The Struggle to Manage Uncontrollable Behavior
Anger Allies. Tips for parents to control their child’s rage rhino.
What You Need To Know
Although anger is a normal human emotion, it can become dangerous if uncontrolled. By Fourth Grade, children should be aware of how to express anger through words, not just actions. However, some fourth graders will still struggle to manage aggressive impulses when emotions run high. Here are some techniques for parents to practice:
How You Can Help
- Teach anger moments. Every time your fourth grader is angry, from irritation at a test performance to sulking over a playground dispute, treat the emotion as a teachable moment. If your child kept their cool, praise them for this positive behavior and self-control. If your child lost their cool, lashed out, or behaved disruptively, talk about their actions and try and solve the problem for next time.
- Feelings versus behavior. “Everyone feels anger, Nathan, but people who can control it don’t hit other children.” Explain to your fourth grader that frustration, sadness, and anger are all normal emotions.

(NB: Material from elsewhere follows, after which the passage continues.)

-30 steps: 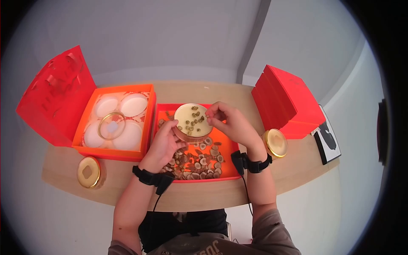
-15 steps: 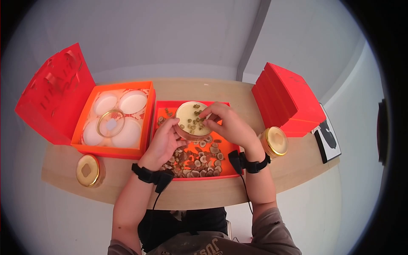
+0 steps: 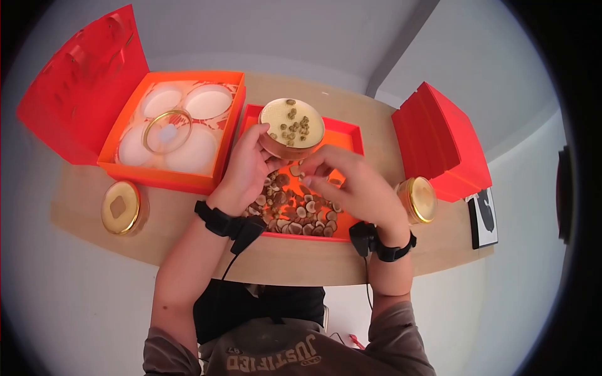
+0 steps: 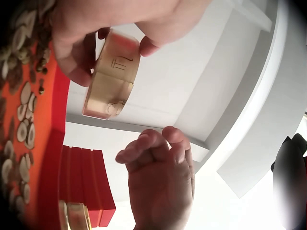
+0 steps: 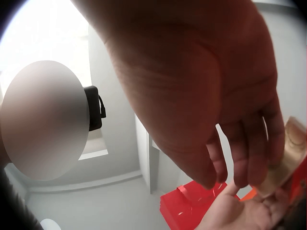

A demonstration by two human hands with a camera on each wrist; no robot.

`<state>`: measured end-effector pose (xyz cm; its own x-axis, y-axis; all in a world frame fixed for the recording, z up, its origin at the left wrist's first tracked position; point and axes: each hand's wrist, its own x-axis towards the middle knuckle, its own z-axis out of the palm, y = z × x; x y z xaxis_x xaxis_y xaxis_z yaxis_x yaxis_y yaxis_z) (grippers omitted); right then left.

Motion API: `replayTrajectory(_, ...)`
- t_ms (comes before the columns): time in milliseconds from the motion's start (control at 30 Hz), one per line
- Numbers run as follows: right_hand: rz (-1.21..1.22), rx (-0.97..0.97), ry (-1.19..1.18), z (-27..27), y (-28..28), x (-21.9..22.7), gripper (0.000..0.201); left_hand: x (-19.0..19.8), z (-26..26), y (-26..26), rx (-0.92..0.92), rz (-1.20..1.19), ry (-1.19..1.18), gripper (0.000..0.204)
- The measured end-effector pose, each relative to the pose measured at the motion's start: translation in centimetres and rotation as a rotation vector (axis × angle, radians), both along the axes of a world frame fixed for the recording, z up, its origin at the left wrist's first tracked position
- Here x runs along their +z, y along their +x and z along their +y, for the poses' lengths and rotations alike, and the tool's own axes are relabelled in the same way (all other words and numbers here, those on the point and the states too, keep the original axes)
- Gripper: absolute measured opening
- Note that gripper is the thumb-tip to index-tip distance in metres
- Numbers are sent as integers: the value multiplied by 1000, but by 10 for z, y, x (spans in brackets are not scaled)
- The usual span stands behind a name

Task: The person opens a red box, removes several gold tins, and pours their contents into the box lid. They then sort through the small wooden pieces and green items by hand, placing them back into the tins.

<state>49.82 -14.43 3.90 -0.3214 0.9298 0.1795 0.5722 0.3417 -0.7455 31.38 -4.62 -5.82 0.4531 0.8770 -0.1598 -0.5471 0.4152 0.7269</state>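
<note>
My left hand [image 3: 243, 172] holds a shallow round jar [image 4: 109, 81], thumb on one side and fingers on the other. The jar has a cream top face with several small greenish-brown curled pieces [image 3: 303, 125] lying on it. Just below the jar in the head view, my right hand [image 3: 351, 185] hovers with bent, relaxed fingers and nothing visible between them. Under both hands lies a red-rimmed orange tray [image 3: 345, 143]. Round pale slices with brown rims [image 3: 310, 210] are spread over it, and more curled pieces lie among them at the left.
An open orange box [image 3: 175, 182] with round white wells stands at the left, a clear gold-rimmed lid [image 3: 167, 131] on it. Gold-lidded jars stand at the left [image 3: 120, 208] and right [image 3: 419, 200]. Red boxes [image 3: 442, 138] and a black-and-white framed item [image 3: 484, 219] sit at the right.
My right hand has drawn back from the curled pieces on the jar to a spot nearer me, over the tray. The left hand still holds the jar. The head view has shifted.
</note>
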Motion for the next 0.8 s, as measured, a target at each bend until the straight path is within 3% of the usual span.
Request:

But not all actions are acceptable. Suggest to Nathan that next time, he should walk away, or find a teacher.
- Control emotions. Discuss strategies to avoid anger outbursts, such as reading, listening to music, or deep breathing techniques. Practice relaxing breathing with your fourth grader at bedtime.
- Encourage empathy. “How do you think Ashanti felt when you hit him in the playground? How would you feel, Nathan, if he did that to you?” Teach your child to see things from others’ perspectives and they will start to understand the consequences of their actions.